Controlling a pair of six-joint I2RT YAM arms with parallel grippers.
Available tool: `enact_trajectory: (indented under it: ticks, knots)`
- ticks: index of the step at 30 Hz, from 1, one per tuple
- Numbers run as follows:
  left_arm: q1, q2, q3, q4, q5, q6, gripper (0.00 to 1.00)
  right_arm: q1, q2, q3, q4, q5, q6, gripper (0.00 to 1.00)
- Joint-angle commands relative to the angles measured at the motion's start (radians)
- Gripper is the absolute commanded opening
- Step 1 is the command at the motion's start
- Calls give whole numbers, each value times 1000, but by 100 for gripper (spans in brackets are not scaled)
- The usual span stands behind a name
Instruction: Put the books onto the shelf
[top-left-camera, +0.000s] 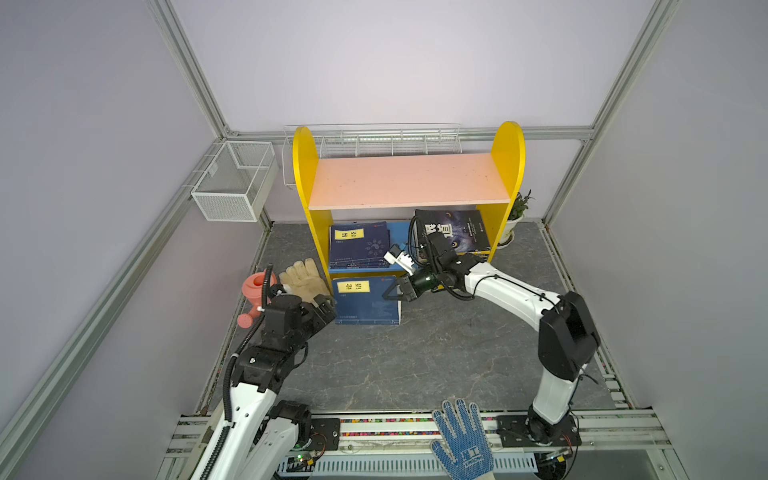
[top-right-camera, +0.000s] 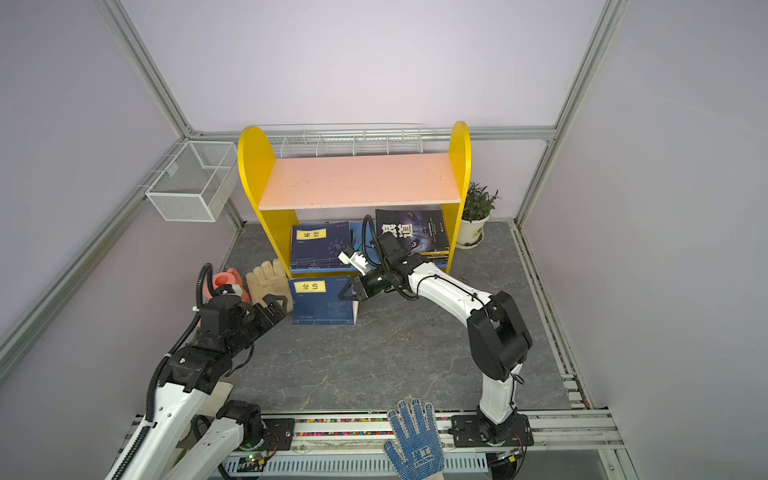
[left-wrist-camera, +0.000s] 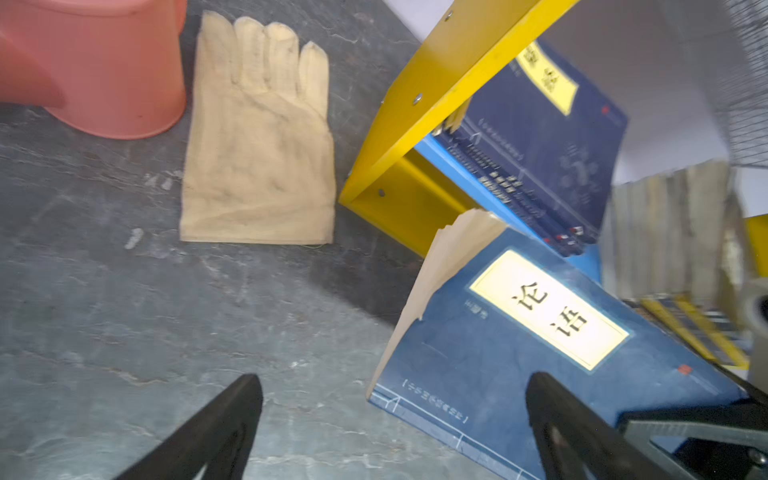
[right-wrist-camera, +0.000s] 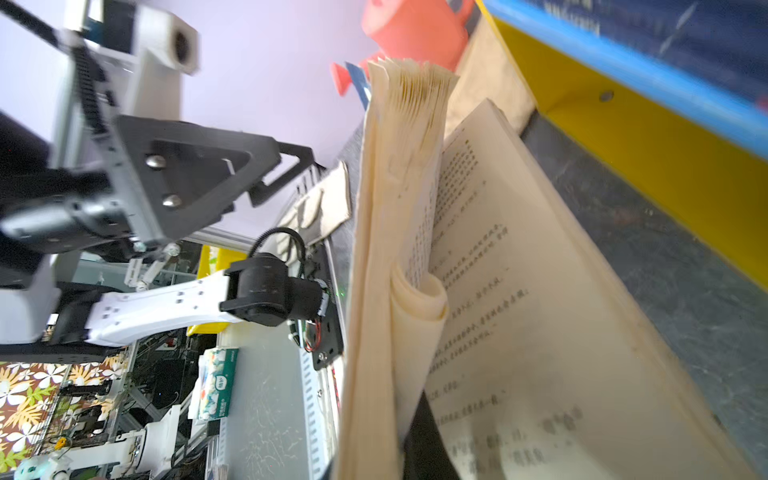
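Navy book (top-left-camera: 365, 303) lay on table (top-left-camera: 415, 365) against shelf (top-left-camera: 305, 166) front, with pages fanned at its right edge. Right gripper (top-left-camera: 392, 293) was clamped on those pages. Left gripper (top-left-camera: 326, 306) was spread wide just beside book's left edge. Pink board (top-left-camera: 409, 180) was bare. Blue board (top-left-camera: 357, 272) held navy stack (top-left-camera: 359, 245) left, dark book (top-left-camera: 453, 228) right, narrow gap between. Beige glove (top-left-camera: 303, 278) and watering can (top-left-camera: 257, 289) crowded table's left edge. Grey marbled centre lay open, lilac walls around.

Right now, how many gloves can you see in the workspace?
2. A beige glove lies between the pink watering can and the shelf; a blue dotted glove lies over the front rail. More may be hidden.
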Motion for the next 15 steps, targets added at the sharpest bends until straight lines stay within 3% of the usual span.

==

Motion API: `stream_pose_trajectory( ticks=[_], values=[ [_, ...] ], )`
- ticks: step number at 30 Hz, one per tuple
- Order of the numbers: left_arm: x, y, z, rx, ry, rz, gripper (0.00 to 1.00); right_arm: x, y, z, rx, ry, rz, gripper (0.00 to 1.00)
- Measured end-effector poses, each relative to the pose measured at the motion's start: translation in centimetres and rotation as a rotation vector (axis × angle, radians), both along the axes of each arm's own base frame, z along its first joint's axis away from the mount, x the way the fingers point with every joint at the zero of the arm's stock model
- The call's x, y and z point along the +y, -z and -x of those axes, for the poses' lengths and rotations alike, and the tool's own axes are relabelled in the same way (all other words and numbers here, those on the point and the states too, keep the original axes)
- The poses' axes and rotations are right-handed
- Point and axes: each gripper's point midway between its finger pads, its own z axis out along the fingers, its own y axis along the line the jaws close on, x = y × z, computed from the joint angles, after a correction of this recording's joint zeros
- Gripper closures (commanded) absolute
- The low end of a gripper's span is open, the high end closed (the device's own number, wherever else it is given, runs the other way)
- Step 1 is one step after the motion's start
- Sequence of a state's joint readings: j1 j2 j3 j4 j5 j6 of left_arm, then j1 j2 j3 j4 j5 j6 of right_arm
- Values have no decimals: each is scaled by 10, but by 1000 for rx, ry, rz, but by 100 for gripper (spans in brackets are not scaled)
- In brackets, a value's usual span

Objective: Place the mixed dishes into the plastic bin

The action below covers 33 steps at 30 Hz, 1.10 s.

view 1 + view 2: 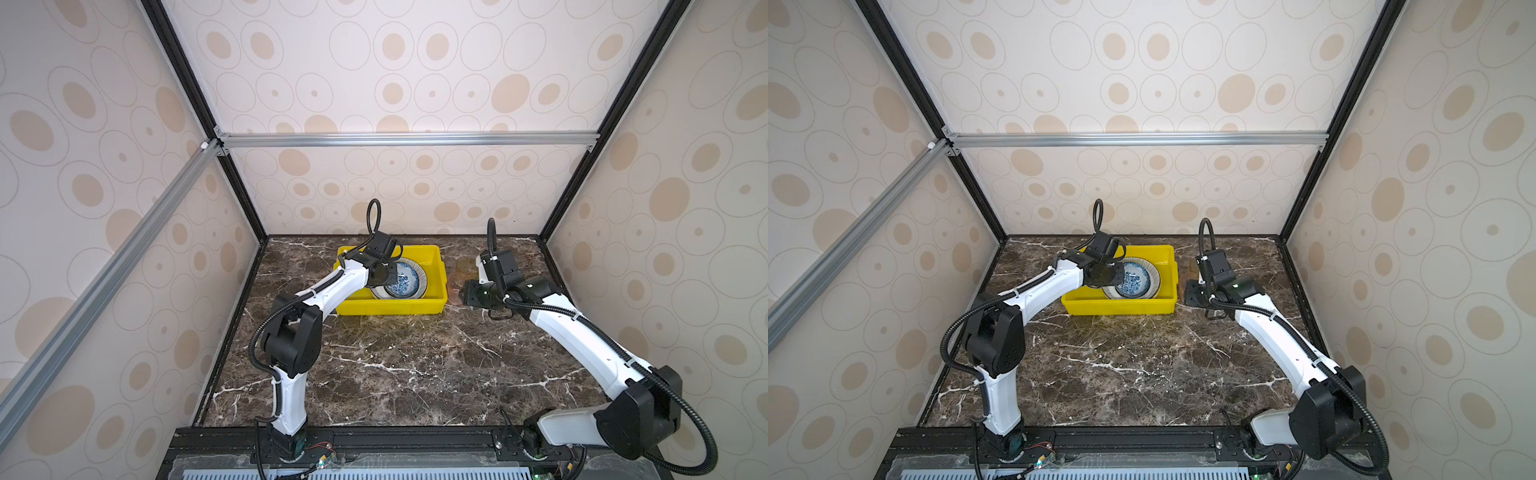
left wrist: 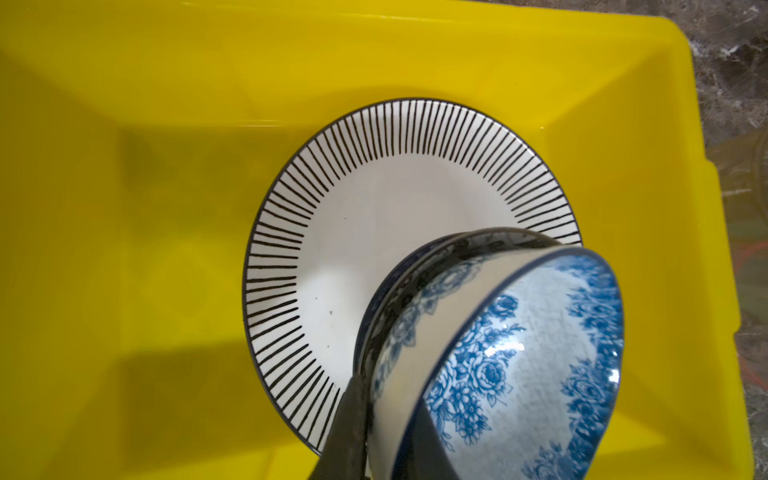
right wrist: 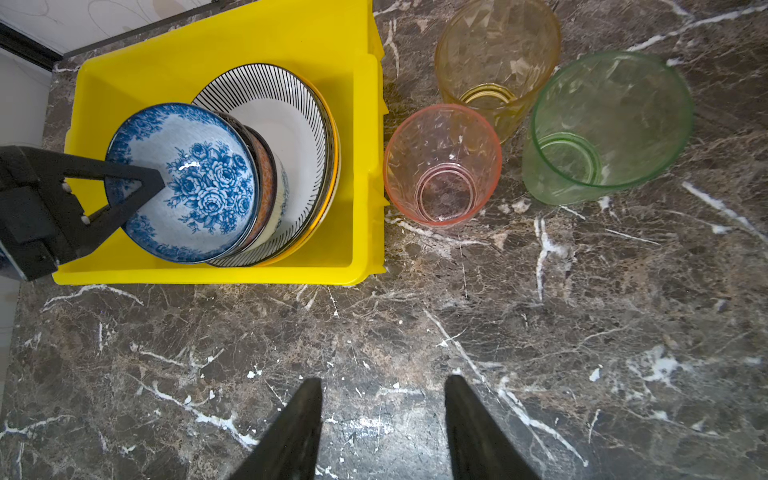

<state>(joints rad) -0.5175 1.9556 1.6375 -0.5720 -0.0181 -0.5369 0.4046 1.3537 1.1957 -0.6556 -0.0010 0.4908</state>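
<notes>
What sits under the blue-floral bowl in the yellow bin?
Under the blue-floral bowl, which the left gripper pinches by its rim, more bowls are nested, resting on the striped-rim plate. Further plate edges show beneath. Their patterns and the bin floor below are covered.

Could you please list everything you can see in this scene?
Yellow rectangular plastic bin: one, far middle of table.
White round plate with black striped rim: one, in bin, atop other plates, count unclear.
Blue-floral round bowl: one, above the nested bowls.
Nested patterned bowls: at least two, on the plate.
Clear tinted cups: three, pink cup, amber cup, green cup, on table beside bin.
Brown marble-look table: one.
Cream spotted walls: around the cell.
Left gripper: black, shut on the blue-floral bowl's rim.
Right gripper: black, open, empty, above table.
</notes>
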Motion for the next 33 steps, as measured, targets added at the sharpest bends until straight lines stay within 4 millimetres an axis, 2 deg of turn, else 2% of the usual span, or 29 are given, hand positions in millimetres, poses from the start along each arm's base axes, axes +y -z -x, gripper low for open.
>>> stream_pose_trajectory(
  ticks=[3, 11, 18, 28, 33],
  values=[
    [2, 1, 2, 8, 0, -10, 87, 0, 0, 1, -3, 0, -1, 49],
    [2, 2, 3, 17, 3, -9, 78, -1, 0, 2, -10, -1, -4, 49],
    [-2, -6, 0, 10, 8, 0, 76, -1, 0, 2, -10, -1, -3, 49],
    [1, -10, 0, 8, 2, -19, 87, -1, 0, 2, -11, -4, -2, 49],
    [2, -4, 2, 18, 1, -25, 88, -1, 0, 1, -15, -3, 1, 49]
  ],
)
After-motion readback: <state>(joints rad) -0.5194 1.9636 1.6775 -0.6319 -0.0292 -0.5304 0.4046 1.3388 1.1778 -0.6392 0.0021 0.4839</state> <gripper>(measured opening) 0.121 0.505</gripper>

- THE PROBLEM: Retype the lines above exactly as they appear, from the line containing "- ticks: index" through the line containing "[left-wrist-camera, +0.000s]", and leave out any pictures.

- TASK RESULT:
- ticks: index of the step at 30 Hz, from 1, one per tuple
- Numbers run as follows:
  left_arm: q1, q2, q3, q4, q5, q6, gripper (0.00 to 1.00)
  right_arm: q1, q2, q3, q4, q5, q6, gripper (0.00 to 1.00)
- Joint-angle commands relative to the angles measured at the motion's start (radians)
- Gripper is the absolute commanded opening
- Step 1 is the command at the motion's start
- Calls give whole numbers, each value times 1000, but by 100 for gripper (spans in brackets are not scaled)
- The usual span stands behind a name
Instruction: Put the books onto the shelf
[top-left-camera, +0.000s] 
[top-right-camera, +0.000s] 
[left-wrist-camera, +0.000s] 

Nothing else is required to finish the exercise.